*** Information supplied Section Begins ***
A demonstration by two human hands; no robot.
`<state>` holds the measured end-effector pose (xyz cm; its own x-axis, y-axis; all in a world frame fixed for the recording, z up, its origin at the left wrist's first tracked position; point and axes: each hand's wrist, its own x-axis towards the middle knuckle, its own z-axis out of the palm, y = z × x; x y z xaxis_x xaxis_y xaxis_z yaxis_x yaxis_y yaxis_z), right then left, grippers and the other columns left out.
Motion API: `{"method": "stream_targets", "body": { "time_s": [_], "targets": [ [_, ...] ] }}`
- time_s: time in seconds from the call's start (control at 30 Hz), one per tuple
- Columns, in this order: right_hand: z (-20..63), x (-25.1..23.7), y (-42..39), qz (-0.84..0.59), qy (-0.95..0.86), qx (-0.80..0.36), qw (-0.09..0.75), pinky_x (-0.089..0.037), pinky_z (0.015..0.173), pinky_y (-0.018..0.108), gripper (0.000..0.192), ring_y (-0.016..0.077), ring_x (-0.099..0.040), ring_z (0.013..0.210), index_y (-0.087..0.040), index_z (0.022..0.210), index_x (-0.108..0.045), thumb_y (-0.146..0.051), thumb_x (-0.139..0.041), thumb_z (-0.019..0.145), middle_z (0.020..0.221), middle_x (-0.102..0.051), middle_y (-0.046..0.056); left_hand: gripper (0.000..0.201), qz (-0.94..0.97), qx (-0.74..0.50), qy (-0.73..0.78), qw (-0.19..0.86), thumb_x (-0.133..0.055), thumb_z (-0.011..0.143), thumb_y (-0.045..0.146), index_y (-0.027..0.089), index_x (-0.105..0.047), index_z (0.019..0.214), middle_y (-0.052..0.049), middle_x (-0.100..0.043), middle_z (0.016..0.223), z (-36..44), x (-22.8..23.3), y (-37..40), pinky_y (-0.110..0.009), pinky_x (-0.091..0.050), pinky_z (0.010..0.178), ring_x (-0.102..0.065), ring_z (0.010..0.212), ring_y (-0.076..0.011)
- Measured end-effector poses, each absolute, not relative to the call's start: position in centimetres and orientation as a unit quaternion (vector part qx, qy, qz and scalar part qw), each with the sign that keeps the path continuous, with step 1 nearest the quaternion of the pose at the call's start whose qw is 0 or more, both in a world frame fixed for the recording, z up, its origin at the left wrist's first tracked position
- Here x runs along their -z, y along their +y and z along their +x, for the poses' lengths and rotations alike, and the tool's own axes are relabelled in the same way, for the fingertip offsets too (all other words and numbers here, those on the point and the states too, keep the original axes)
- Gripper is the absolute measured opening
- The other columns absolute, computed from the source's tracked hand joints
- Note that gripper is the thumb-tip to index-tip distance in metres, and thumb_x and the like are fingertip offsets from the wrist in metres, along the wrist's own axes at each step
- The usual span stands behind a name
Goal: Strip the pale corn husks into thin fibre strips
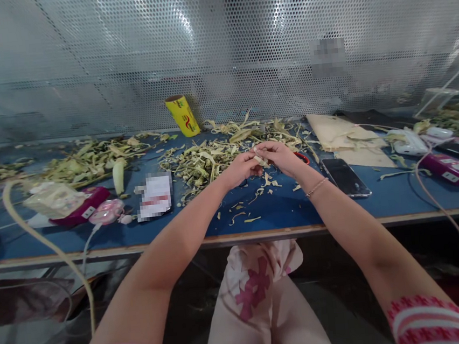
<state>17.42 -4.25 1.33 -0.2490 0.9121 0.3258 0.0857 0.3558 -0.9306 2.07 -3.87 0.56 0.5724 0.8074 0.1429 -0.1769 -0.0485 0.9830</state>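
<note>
Over the blue table (pixel 201 218), my left hand (pixel 240 170) and my right hand (pixel 280 157) meet, fingertips close together. Between them is a small pale piece of dried plant (pixel 261 162), pinched by the fingers of both hands. Its exact shape is partly hidden by the fingers. Just behind and left of my hands lies a heap of pale green dried plant pieces (pixel 202 161). Thin peeled shreds (pixel 252 219) are scattered on the table below my hands. A red loop, perhaps a tool handle (pixel 302 157), shows beside my right wrist, mostly hidden.
A phone (pixel 346 178) and brown card sheets (pixel 361 156) lie to the right. A yellow tube (pixel 183 117) leans near the perforated metal wall (pixel 225 48). Purple power strips (pixel 454 167) with cables sit at both sides. More dried plant (pixel 85 164) is piled at left.
</note>
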Motion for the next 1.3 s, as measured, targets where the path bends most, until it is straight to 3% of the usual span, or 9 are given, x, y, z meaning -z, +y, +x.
{"method": "stream_targets", "body": {
  "time_s": [0.27,0.47,0.7,0.87,1.0,1.13,1.3],
  "targets": [
    [17.7,-1.3,-4.1,-0.378,-0.679,-0.396,0.488,-0.043,0.050,0.022,0.037,0.0063,-0.049,0.055,-0.015,0.104,-0.066,-0.025,-0.068,0.068,0.081,-0.060,0.000,0.040,0.613,-0.389,0.247,0.642,-0.062,0.080,0.051,0.011,-0.056,0.080,-0.003,-0.058,0.072,2.3,0.0,-3.6,-0.024,-0.045,0.058,-0.054,0.057,-0.0080],
    [17.5,-1.7,-4.5,-0.359,-0.680,-0.432,0.471,-0.046,0.052,0.022,0.030,0.0080,-0.052,0.055,-0.015,0.093,-0.070,-0.020,-0.063,0.065,0.068,-0.063,-0.001,0.030,0.583,-0.396,0.244,0.666,-0.058,0.086,0.041,0.012,-0.055,0.078,-0.003,-0.058,0.068,2.5,-0.1,-3.7,-0.023,-0.044,0.055,-0.054,0.058,-0.0096],
    [17.2,-1.7,-4.4,-0.348,-0.623,-0.503,0.487,-0.048,0.057,0.024,0.035,0.0115,-0.057,0.061,-0.015,0.091,-0.070,-0.013,-0.054,0.059,0.076,-0.068,0.002,0.021,0.575,-0.407,0.270,0.656,-0.056,0.087,0.032,0.012,-0.056,0.079,-0.002,-0.060,0.069,2.6,-0.3,-3.6,-0.023,-0.043,0.055,-0.054,0.057,-0.0092],
    [17.1,-1.9,-4.7,-0.356,-0.595,-0.514,0.506,-0.047,0.056,0.024,0.027,0.0123,-0.057,0.066,-0.016,0.097,-0.069,-0.023,-0.056,0.074,0.082,-0.067,0.004,0.027,0.577,-0.406,0.261,0.659,-0.062,0.083,0.039,0.012,-0.058,0.082,-0.003,-0.060,0.071,2.6,-0.2,-3.7,-0.023,-0.043,0.057,-0.055,0.061,-0.0100],
    [17.2,-2.0,-5.1,-0.352,-0.626,-0.515,0.468,-0.043,0.049,0.023,0.030,0.0100,-0.051,0.058,-0.020,0.102,-0.070,-0.036,-0.053,0.084,0.078,-0.063,0.002,0.028,0.602,-0.375,0.250,0.659,-0.065,0.080,0.040,0.013,-0.059,0.080,-0.003,-0.060,0.069,2.6,0.2,-3.7,-0.023,-0.043,0.056,-0.056,0.061,-0.0107],
    [17.2,-1.8,-5.0,-0.380,-0.612,-0.532,0.446,-0.040,0.045,0.024,0.031,0.0111,-0.050,0.056,-0.019,0.095,-0.072,-0.042,-0.056,0.083,0.077,-0.064,0.004,0.030,0.614,-0.350,0.249,0.662,-0.065,0.080,0.042,0.012,-0.060,0.078,-0.003,-0.060,0.065,2.5,0.5,-3.6,-0.023,-0.043,0.057,-0.056,0.060,-0.0107],
    [17.2,-1.4,-4.3,-0.373,-0.586,-0.494,0.523,-0.047,0.052,0.028,0.034,0.0135,-0.057,0.065,-0.020,0.096,-0.070,-0.048,-0.061,0.079,0.094,-0.068,0.006,0.025,0.577,-0.401,0.271,0.658,-0.060,0.085,0.037,0.012,-0.059,0.079,-0.003,-0.060,0.065,2.8,0.4,-3.3,-0.023,-0.043,0.055,-0.054,0.055,-0.0097]
  ]
}}
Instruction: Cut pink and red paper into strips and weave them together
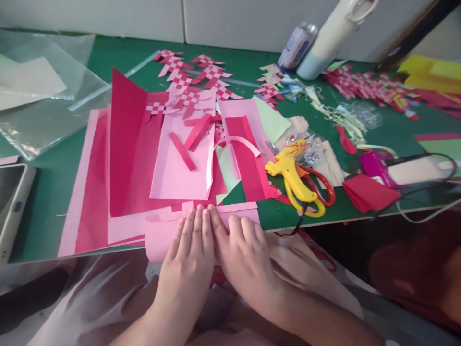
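At the lower left of the frame, a phone (14,211) in a pale case lay on the green surface (50,197), with a clear plastic bag (84,79) above it. Next came a stack of pink and red paper (91,192), a folded red card (126,149) standing partly open on top.

At lower centre, a pink sheet (156,240) lay along the surface's front edge, its left part curling down over it. The left hand (190,254) was flat on this sheet, fingers straight and close together, fingertips near the narrow fold along its top. Touching it, the right hand (247,262) pressed on the same sheet, index finger extended and the other fingers bent; whether it pinched the paper could not be told, and both thumbs were hidden.

Just above the hands lay a pink folded paper (180,178) carrying red strips (182,152). Right of centre were a yellow glue gun (295,175) and red-handled scissors (329,190).
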`<state>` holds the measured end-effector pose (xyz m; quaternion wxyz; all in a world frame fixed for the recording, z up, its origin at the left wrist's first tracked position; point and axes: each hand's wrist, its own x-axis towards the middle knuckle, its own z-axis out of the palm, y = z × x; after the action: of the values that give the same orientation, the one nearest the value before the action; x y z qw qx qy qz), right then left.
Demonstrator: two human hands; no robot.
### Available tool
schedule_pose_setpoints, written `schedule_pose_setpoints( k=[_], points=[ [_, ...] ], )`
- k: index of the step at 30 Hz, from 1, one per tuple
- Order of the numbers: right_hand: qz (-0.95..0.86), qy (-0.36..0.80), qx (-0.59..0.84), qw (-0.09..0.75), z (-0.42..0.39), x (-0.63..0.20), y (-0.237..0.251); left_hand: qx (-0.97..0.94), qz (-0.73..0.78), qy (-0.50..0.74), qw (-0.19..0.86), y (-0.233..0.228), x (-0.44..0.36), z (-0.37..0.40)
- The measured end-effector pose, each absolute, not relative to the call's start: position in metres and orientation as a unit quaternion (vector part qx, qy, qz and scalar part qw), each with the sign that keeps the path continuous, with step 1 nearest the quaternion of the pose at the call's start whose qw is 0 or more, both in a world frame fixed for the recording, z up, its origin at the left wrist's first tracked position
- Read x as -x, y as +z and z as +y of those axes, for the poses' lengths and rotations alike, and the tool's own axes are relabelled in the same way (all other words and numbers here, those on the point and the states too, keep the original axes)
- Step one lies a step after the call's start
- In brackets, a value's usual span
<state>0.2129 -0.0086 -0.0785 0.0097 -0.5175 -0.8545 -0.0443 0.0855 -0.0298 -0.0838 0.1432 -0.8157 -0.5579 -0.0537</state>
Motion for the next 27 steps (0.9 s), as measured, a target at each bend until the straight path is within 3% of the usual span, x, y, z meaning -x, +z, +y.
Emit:
schedule_pose_setpoints(
  k=[27],
  points=[
    [-0.805, -0.076, 0.587, -0.041, -0.002, -0.263, -0.066, 0.823, -0.557, -0.054, 0.097, -0.083, -0.084, -0.034]
  ],
)
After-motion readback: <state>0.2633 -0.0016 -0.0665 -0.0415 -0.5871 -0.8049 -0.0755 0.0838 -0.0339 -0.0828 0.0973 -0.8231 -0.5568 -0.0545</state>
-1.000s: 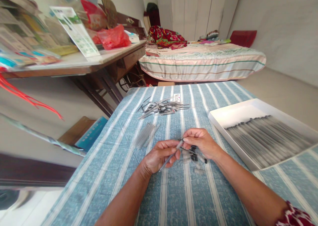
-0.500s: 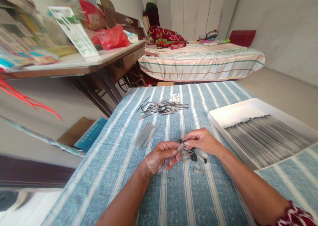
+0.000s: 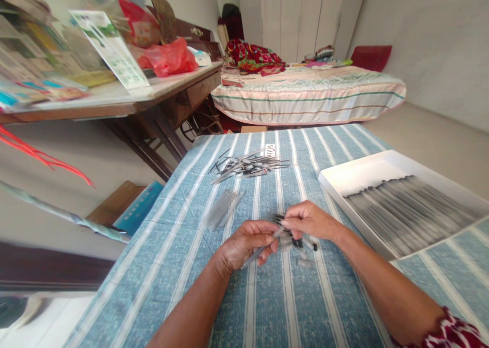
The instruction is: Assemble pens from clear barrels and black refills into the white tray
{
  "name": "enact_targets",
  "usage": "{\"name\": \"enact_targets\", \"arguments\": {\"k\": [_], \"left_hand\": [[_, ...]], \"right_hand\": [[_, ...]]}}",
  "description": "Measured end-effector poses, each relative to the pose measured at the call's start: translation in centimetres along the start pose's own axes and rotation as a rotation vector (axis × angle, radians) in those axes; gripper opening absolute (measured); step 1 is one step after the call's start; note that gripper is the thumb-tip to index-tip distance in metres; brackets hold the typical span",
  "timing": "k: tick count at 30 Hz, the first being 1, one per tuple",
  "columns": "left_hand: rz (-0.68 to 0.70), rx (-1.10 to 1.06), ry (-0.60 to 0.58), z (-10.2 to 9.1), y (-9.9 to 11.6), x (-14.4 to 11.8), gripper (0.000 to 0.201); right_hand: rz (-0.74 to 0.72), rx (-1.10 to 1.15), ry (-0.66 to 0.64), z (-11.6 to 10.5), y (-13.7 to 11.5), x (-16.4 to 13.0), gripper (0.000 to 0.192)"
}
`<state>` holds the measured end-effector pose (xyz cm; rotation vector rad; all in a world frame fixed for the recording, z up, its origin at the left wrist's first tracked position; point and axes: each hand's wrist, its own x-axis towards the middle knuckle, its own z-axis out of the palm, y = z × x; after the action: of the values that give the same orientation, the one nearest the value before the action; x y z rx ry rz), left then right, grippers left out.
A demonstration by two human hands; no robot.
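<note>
Over the striped cloth, my left hand (image 3: 248,242) is closed around a slim, translucent pen barrel (image 3: 252,257), which slants up to the right. My right hand (image 3: 311,221) pinches at the barrel's upper end; a small part between its fingertips is too hidden to make out. Beneath and beside the hands lie loose clear and black pen caps (image 3: 304,262). Several clear pen barrels (image 3: 222,210) rest in a bunch beyond my left hand. Farther off is a heap of thin dark and clear pen refills (image 3: 250,165).
To the right, a shallow white box (image 3: 353,179) holds a row of pens (image 3: 412,213) with dark ends. The table (image 3: 183,266) has a blue striped cloth. A cluttered desk (image 3: 153,101) stands at left, a bed (image 3: 305,101) beyond.
My right hand has shifted slightly down, its fingers still at the barrel's upper end. My left hand keeps its hold on the barrel, almost unmoved. The piles look the same.
</note>
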<state>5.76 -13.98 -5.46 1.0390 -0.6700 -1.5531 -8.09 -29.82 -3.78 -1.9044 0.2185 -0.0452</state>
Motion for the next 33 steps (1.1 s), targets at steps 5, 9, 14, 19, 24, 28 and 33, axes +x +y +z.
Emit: {"name": "enact_targets", "arguments": {"k": [5,9,14,19,24,28,33], "left_hand": [[0.0,-0.006,-0.007,0.02,0.06,0.05,0.028],[0.016,0.003,-0.005,0.08,0.17,0.1,0.026],[0.0,-0.004,-0.008,0.01,0.01,0.13,0.026],[0.001,-0.012,0.008,0.14,0.14,0.16,0.026],[0.003,-0.001,0.008,0.24,0.15,0.14,0.027],[0.005,0.001,0.023,0.24,0.01,0.18,0.025],[0.004,0.004,0.007,0.2,-0.07,0.28,0.028]], "right_hand": [[0.062,0.011,0.016,0.0,-0.12,0.03,0.044],[0.005,0.085,0.017,-0.11,-0.35,-0.04,0.032],[0.062,0.006,0.039,0.31,-0.26,0.08,0.046],[0.029,0.04,0.056,0.23,-0.08,0.06,0.039],[0.079,0.002,0.082,0.3,-0.05,0.04,0.048],[0.042,0.04,0.065,0.29,0.06,-0.16,0.038],[0.072,0.005,0.094,0.23,0.19,-0.35,0.044]]}}
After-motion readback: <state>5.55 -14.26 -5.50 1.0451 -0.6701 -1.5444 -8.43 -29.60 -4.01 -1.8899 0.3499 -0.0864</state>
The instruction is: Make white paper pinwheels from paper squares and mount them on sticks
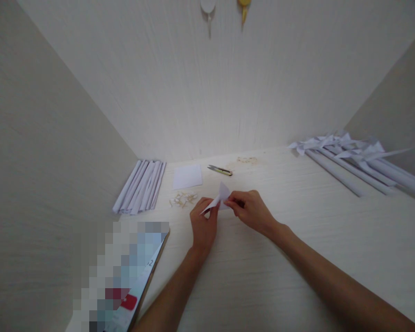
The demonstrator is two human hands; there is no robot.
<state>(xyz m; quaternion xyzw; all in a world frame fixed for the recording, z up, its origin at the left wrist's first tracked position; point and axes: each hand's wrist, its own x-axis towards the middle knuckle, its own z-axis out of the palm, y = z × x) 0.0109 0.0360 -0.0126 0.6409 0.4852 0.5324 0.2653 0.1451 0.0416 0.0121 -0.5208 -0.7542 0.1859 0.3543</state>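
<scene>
Between my two hands, just above the white table, is a small piece of white paper [222, 191] with its corners folded up like a pinwheel. My left hand [204, 221] is closed on its left side, thumb and fingers gripping it. The fingertips of my right hand [245, 206] are pinched at the paper's right side; whether they hold anything small besides the paper is hidden. Behind the hands lies a pair of thread snips [220, 170] with yellow-green handles. A stack of white paper squares [187, 177] and a scatter of small pale pins or sticks [184, 198] lie to the left.
Rolled white paper tubes [140, 186] lie side by side at the left wall. Paper pinwheels on tube sticks [352, 157] are piled at the far right. Small tan bits [247, 160] lie near the back wall, and a partly blurred box or screen [141, 276] sits front left.
</scene>
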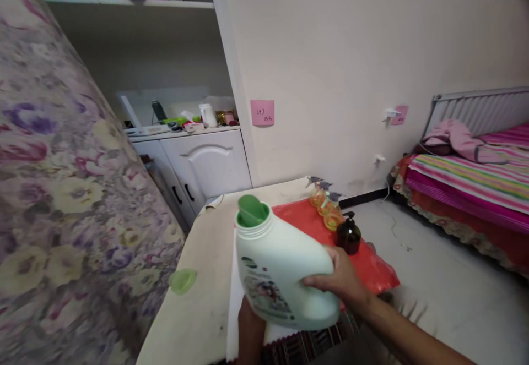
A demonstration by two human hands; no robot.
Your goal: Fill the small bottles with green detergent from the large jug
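Note:
A large pale green detergent bottle point(285, 277) is tilted to the left above the table, its cap off. In its mouth sits a green pouring spout point(251, 211). My right hand point(341, 277) is closed around the bottle's handle, thumb on the near side. Against the bottle's lower left side is my left hand point(251, 321), holding it from beneath, with its fingers hidden behind the bottle. A light green cap point(182, 281) lies on the table at the left.
On a red plastic sheet point(297, 216) stand a dark pump bottle point(348, 235) and several orange-yellow spray bottles point(332, 219). The beige table point(206, 249) borders a floral curtain point(103, 216). Behind it is a white cabinet point(206, 161); a bed point(475, 189) stands at right.

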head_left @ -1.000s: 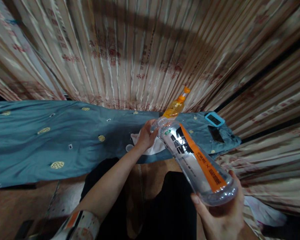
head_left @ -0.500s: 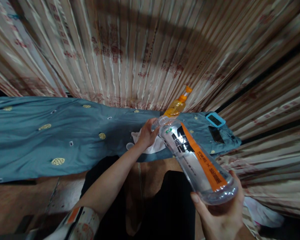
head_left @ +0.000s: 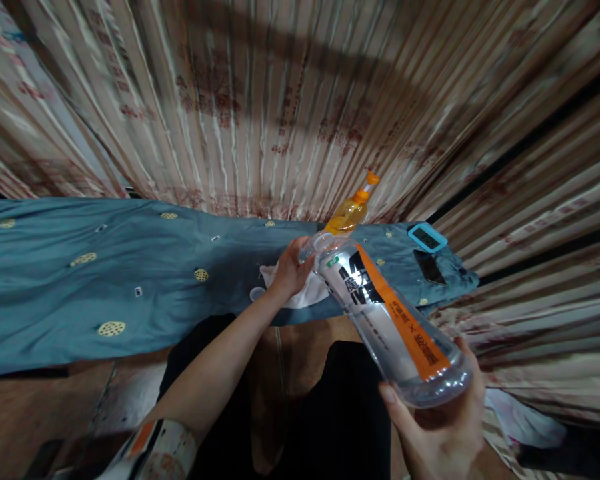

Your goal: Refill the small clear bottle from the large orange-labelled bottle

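Observation:
A large clear plastic bottle with a silver and orange label is tilted, its mouth pointing up and left over the blue cloth. My right hand is closed around its base, the thumb in front. My left hand is closed at the neck, holding a clear round piece there; I cannot tell whether this is the bottle's own neck or a separate small container. Just behind the mouth stands an orange pump bottle. Below my left hand lie a whitish cloth and a small clear round cap or cup.
The teal sheet with yellow pineapple prints covers a long narrow surface. A blue-framed digital clock and a dark phone lie at its right end. Pleated curtains hang behind and to the right. My dark-clothed legs are below.
The view has shifted slightly, so the scene sits a little further left. Both hands keep their hold, and the bottle's tilt looks almost the same.

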The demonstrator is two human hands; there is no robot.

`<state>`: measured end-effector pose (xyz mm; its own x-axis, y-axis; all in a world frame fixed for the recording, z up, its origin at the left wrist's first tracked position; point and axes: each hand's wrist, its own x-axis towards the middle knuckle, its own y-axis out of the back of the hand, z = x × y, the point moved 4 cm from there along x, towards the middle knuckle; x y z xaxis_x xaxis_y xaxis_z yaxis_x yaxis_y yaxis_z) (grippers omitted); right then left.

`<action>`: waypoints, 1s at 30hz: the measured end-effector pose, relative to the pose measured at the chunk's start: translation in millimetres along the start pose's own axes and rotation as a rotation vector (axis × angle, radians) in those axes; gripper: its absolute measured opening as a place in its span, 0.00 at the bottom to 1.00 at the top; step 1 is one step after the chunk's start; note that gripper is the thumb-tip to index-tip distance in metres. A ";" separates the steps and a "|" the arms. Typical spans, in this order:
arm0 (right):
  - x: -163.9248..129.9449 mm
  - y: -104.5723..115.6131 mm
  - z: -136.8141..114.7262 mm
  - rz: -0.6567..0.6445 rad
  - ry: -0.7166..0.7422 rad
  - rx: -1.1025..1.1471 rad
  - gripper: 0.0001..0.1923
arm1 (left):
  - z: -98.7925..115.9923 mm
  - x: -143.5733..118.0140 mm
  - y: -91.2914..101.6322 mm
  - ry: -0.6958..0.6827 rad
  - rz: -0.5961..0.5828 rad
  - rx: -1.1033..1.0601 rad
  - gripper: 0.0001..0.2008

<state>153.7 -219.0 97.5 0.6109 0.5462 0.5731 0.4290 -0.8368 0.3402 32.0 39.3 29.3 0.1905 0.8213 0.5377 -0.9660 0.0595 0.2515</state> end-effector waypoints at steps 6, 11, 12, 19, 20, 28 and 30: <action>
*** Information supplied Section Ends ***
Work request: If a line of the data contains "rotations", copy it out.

Answer to this problem:
- Here x runs along their -z, y along their +y and z along their +x, for the poses' lengths and rotations alike, and the tool's own axes are relabelled in the same way, for the fingertip offsets too (all other words and numbers here, those on the point and the states too, keep the original axes)
- Read x as -x, y as +z and z as +y of those axes, for the poses' lengths and rotations alike, and the tool's own axes are relabelled in the same way (all other words and numbers here, those on the point and the states too, keep the original axes)

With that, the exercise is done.